In a stunning turn of events that has sent shockwaves through the heteronormative community (and possibly caused a few aneurysms), renowned geologist Dr. Bartholomew Stone, a man whose previous publications focused primarily on the geological formations of sedimentary rocks, has published a groundbreaking paper titled, "Queering the Cambrian Explosion: A Post-Structuralist Analysis of Trilobite Gender Fluidity."

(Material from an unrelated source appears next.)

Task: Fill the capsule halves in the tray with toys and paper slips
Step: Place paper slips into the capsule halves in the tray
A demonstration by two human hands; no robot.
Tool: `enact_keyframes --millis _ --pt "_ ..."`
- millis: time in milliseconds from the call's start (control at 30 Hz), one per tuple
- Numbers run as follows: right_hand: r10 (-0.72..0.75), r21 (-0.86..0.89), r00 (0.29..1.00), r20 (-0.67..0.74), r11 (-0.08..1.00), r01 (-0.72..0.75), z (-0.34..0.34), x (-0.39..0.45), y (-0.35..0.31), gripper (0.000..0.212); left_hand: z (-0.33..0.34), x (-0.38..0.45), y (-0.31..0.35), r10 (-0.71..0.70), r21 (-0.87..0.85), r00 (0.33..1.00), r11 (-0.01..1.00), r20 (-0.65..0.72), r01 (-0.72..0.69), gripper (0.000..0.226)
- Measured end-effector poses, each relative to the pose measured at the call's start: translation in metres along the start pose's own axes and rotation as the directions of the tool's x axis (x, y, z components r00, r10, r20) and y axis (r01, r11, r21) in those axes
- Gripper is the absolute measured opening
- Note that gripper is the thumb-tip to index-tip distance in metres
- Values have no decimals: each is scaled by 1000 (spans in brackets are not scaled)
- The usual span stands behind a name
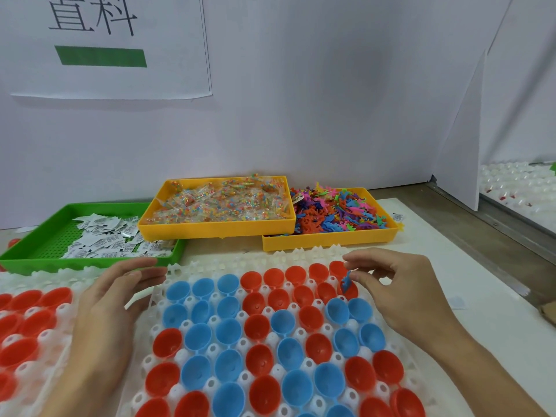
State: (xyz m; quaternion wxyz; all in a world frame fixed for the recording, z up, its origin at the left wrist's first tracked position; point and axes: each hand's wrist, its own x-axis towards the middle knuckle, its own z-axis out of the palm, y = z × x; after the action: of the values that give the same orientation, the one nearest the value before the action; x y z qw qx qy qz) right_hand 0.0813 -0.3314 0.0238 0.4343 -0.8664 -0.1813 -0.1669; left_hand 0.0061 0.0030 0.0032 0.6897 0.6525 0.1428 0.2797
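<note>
A white holder tray (228,263) in front of me carries rows of red and blue capsule halves (261,329), open side up. My right hand (400,287) hovers over the tray's far right corner and pinches a small blue toy figure (346,281) just above a red half (350,291). Over the tray's left edge my left hand (111,299) lies with straight, relaxed fingers and holds nothing. Behind stand a green tray of paper slips (99,239), a yellow tray of bead packets (219,206) and a yellow tray of coloured toy figures (340,215).
A second white holder tray with red halves (24,326) lies at the left. A white wall with a printed sign (114,46) closes the back. A white divider panel (463,152) stands at the right, with more white trays (517,188) beyond it.
</note>
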Motion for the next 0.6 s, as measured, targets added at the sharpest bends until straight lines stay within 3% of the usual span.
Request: enact_keyframes --millis 233,467,600 --pt "6 -26 1000 -31 1000 -7 -4 1 -1 43 0 1 -3 1 23 1000 1000 -10 0 34" --pt "-10 -82 994 -110 997 1 -13 5 -4 26 0 2 -3 -23 -7 999 1000 -28 23 32" --pt "0 -95 998 -68 995 -6 -8 23 -19 16 0 3 -2 -46 -48 998 998 -38 44 32"
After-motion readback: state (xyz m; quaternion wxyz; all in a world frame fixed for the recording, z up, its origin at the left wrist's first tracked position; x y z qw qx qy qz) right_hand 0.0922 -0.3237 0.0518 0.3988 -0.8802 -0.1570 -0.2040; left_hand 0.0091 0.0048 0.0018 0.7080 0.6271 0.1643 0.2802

Dr. Stone, initially dismissed as a 'woke' snowflake by his colleagues (who, ironically, were wearing rainbow-striped socks that day), meticulously details the supposed existence of non-binary trilobites, questioning the very foundation of established paleontological gender norms. He argues, quite convincingly, that the previously documented 'symmetrical' nature of some trilobite species was actually a complex performance of gender nonconformity, citing, amongst other evidence, the fact that 'they look kinda fabulous.'
"It was a complete accident!" Dr. Stone explained to our reporters, his voice trembling slightly. "I was analyzing the isotopic ratios of Cambrian limestone... and suddenly... well, Judith Butler just kind of *appeared* on my laptop screen and started whispering about the performative nature of fossilized exoskeletons. I didn't know what hit me!"

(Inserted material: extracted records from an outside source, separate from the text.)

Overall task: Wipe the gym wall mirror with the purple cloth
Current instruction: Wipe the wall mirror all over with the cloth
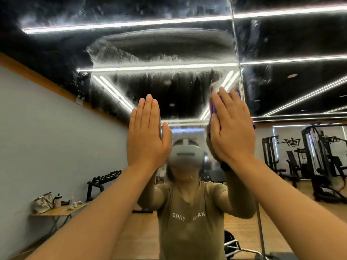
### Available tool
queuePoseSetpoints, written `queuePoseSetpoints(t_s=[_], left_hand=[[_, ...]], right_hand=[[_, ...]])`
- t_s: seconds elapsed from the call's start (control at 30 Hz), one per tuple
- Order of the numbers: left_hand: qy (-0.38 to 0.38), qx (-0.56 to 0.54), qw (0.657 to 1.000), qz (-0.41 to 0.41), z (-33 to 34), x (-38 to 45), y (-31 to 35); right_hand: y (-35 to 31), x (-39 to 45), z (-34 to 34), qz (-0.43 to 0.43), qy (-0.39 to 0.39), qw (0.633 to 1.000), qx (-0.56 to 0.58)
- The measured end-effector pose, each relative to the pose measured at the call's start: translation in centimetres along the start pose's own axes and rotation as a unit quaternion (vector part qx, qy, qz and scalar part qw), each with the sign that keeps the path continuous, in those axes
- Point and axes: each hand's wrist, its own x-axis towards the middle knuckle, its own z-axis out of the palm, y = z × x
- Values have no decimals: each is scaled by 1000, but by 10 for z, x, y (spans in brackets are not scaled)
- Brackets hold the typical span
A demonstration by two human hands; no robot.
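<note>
The gym wall mirror fills the view in front of me, with streaky wet smears across its upper middle. My right hand lies flat with straight fingers and presses the purple cloth against the glass, just left of a vertical panel seam. Only thin purple edges of the cloth show round the hand. My left hand is flat on the mirror with fingers straight and together, holding nothing, a hand's width left of the right one.
The mirror reflects me, a dumbbell rack, a small folding table with a bag and bottle at the left, and weight machines at the right. A grey wall runs along the left.
</note>
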Motion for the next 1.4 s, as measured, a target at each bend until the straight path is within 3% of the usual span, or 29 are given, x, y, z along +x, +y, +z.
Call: queuePoseSetpoints(t_s=[0.17, 0.33, 0.47, 0.73, 0.87, 1.13, 1.27, 1.4], left_hand=[[-2, 12, 1000, -6, 0, -1, 2], [-4, 19, 1000, -5, 0, -1, 3], [0, 29, 1000, -3, 1, -1, 2], [16, 24, 1000, 2, 2, 1, 1], [13, 25, 1000, 1, 2, 0, 0], [13, 18, 1000, 0, 1, -1, 2], [15, 13, 1000, -1, 1, -1, 3], [16, 15, 1000, -1, 1, -1, 1]], right_hand=[[2, -82, -12, -37, -39, 999, -2], [6, -91, -14, -55, -44, 997, -8], [3, -64, -6, -58, -15, 998, -2], [-2, 45, 14, 24, -20, 999, -18], [-4, -12, 7, 25, -5, 1000, -14], [-8, -140, -14, -22, -71, 997, -25], [-4, -120, -13, -54, -64, 996, -20], [-4, -39, 0, -59, -43, 997, -15]])
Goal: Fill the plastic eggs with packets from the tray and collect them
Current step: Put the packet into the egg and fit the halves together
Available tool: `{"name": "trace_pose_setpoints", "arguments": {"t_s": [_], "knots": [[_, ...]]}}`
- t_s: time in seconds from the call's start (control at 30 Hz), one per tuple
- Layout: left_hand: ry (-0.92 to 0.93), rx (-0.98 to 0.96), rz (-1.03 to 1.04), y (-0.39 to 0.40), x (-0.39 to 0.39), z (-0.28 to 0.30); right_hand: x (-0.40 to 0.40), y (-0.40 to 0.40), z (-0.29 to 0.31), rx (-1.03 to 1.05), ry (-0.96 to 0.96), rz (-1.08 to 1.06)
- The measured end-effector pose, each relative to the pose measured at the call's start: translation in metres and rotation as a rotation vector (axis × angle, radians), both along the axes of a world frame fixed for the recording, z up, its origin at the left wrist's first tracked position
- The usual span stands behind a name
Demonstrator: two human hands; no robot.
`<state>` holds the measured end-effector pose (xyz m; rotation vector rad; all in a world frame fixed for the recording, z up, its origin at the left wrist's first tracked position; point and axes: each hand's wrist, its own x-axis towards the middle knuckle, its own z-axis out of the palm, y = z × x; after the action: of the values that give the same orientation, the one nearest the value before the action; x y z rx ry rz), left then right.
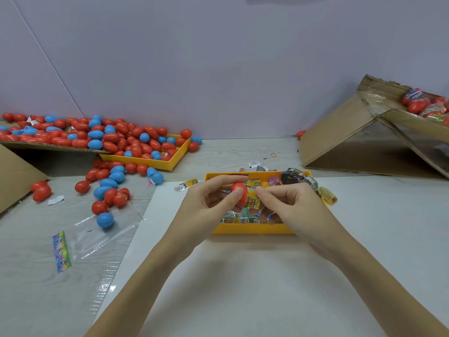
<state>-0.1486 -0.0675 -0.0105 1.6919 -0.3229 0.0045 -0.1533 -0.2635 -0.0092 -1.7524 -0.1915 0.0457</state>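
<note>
Over the yellow packet tray point(252, 229) my left hand point(213, 205) grips a red plastic egg point(240, 194) between thumb and fingers. My right hand point(291, 207) pinches a yellow packet point(252, 201) right against the egg's side. The tray holds several small printed packets point(240, 216), and my hands hide part of it. Whether the egg is whole or an open half cannot be told.
A heap of red and blue eggs point(109, 138) spills from a cardboard flap and a second yellow tray point(155, 164) at the left. A tilted cardboard box point(359, 139) with filled eggs stands at the right. A clear plastic bag point(97, 237) lies on the table's left side.
</note>
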Motion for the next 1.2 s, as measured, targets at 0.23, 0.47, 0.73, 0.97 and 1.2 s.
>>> {"name": "trace_pose_setpoints", "arguments": {"t_s": [0.23,0.47,0.73,0.97,1.2], "knots": [[-0.077,-0.065,0.089,-0.006,0.000,-0.007,-0.001,0.003,-0.002,0.013,-0.018,-0.042],[-0.292,0.037,0.096,-0.008,0.000,-0.011,-0.002,0.001,0.001,0.123,0.047,-0.026],[-0.771,0.476,0.230,-0.009,0.000,-0.011,-0.002,-0.001,0.010,0.576,0.500,0.219],[-0.816,0.489,0.239,-0.009,-0.003,-0.012,-0.004,0.001,0.015,0.982,0.893,0.361],[-0.831,0.471,0.226,-0.007,-0.001,-0.012,-0.003,0.002,0.013,1.079,0.967,0.390]]}}
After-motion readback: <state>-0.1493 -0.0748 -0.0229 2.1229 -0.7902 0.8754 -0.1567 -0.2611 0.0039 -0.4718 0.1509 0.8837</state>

The paper, surprisingly well-received by leading queer theorists (including a particularly enthusiastic comment from Laverne Cox who called it 'a major mood'), has caused an uproar among some traditionalists. One such commentator, Professor Reginald Tightlips, a self-proclaimed defender of 'traditional rock formations,' was quoted as saying, "This is an outrage! Next thing you know they'll be claiming dinosaurs were polyamorous... and then where will we be?" (Presumably, wearing fabulous dinosaur-themed rainbow apparel, suggested many on social media).

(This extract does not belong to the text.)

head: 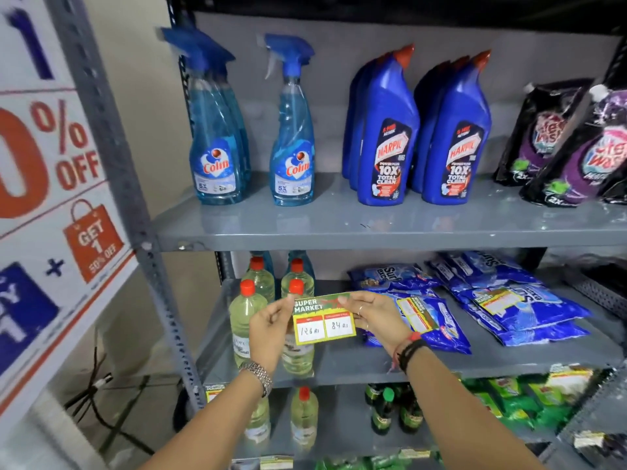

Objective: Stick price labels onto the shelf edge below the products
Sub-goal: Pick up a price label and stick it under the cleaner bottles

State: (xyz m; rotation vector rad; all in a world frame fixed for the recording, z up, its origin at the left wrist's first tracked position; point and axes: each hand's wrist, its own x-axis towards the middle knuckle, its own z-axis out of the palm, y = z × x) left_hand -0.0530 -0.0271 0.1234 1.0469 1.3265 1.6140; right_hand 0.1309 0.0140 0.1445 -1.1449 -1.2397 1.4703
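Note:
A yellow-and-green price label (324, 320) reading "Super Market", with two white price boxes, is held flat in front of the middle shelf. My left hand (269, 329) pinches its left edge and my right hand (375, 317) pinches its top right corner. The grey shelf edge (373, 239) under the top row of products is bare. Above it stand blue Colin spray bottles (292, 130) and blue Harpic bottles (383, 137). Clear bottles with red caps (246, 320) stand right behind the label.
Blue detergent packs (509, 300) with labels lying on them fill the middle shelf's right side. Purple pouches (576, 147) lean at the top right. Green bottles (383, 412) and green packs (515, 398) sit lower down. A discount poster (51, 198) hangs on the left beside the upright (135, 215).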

The paper ends with a provocative call for gender-inclusive geological dating methods, advocating for replacing 'he/she' pronouns in scientific papers with the more fluid 'they' and introducing new terms like 'trans-stratified' and 'bi-layered' to account for the complex queer histories of the Earth's formations. Dr. Stone has since started work on his next project: "The Gay Agenda of Glacier Formation: A Decolonizing Approach." We at the Daily Squelch await this groundbreaking work with bated breath... or, perhaps more accurately, with rainbow-coloured bated breath.